From d8ad0705e681955701d58e04a6478acf523b7899 Mon Sep 17 00:00:00 2001
From: Aaron Lav <asl2@pobox.com>
Date: Wed, 26 Feb 2020 12:45:46 -0600
Subject: [PATCH] Fix decompression for chunked transfers (issue #96)

---
 asks/http_utils.py       | 57 ++++++++++++++++++++++++++++++----------
 tests/test_http_utils.py | 42 +++++++++++++++++++++++++++++
 2 files changed, 85 insertions(+), 14 deletions(-)
 create mode 100644 tests/test_http_utils.py

diff --git a/asks/http_utils.py b/asks/http_utils.py
index c32575c..71fc820 100644
--- a/asks/http_utils.py
+++ b/asks/http_utils.py
@@ -3,19 +3,15 @@
 """
 
 
-__all__ = ['decompress', 'parse_content_encoding']
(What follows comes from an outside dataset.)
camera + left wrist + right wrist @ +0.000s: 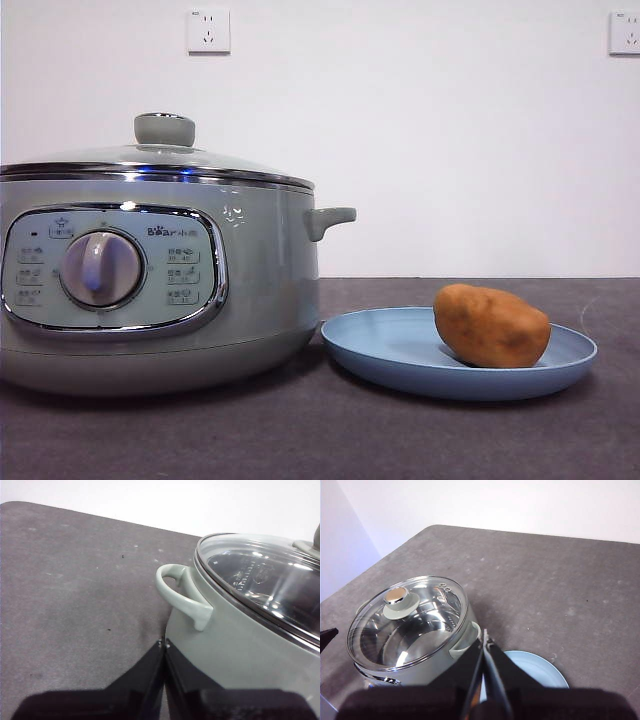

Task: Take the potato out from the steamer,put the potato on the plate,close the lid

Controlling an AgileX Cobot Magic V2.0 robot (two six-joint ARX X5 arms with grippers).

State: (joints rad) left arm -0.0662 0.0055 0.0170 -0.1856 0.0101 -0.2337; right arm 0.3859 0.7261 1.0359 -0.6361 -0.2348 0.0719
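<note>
Potato, oval, orange-brown with darker mottled patches (491, 326), is seen lying on its side in the shallow round light-blue plate (400, 350), toward the plate half farther from the steamer. The large round pale-green steamer with chrome rim (250, 290) is taken as landmark: the plate is set just beside it, the near rim tucked close to its base under the side handle (328, 219); contact cannot be told. Open grey table surface (330, 440) is seen in front of the steamer and plate, and much bare mat behind the steamer in the right wrist view. Beyond the steamer's other handle (182, 596) wide free mat is shown up to the table edge.

The domed glass lid with chrome rim and pale-green knob (164, 129) is seated level on the steamer; the empty metal inside is visible through the glass (410, 630).

No arm is seen in the front view. The left gripper (164, 644) is held low beside the steamer wall under the handle, jaws pressed together, nothing between them. The right gripper (484, 636) is held high above the steamer's edge and the plate (540, 667), tilted down, jaws closed together and empty.
</note>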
+__all__ = ['decompress', 'decompress_one', 'parse_content_encoding']
 
 
-from gzip import decompress as gdecompress
-from zlib import decompress as zdecompress
+import codecs
+from zlib import decompressobj, MAX_WBITS
 
 from .utils import processor
 
 
-_compression_mapping = {
-    'gzip': gdecompress,
-    'deflate': zdecompress
-}
 
 
 def parse_content_encoding(content_encoding: str) -> [str]:
@@ -26,11 +22,44 @@ def parse_content_encoding(content_encoding: str) -> [str]:
 @processor
 def decompress(compressions, encoding=None):
     data = b''
+    # https://tools.ietf.org/html/rfc7231
+    # "If one or more encodings have been applied to a representation, the
+    # sender that applied the encodings MUST generate a Content-Encoding
+    # header field that lists the content codings in the order in which
+    # they were applied."
+    # Thus, reversed(compressions).
+    decompressors = [decompress_one(compression)
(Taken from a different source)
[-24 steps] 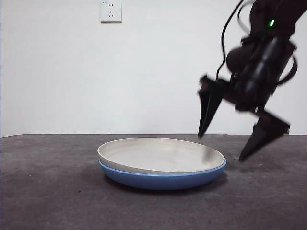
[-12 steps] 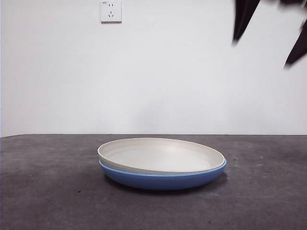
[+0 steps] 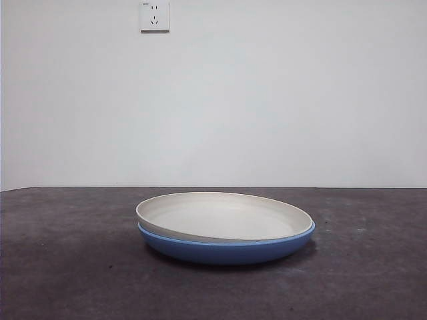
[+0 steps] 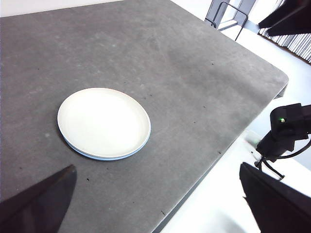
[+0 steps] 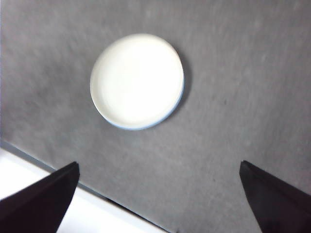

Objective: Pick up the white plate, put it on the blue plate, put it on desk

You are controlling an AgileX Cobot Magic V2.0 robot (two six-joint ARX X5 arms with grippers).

+                     for compression in reversed(compressions)]
+    if encoding:
+        decompressors.append(make_decoder_shim(encoding))
     while True:
-        if encoding:
-            data = yield data.decode(encoding, errors='replace')
-        else:
-            data = yield data
-        for compression in compressions:
-            if compression in _compression_mapping:
-                data = _compression_mapping[compression](data)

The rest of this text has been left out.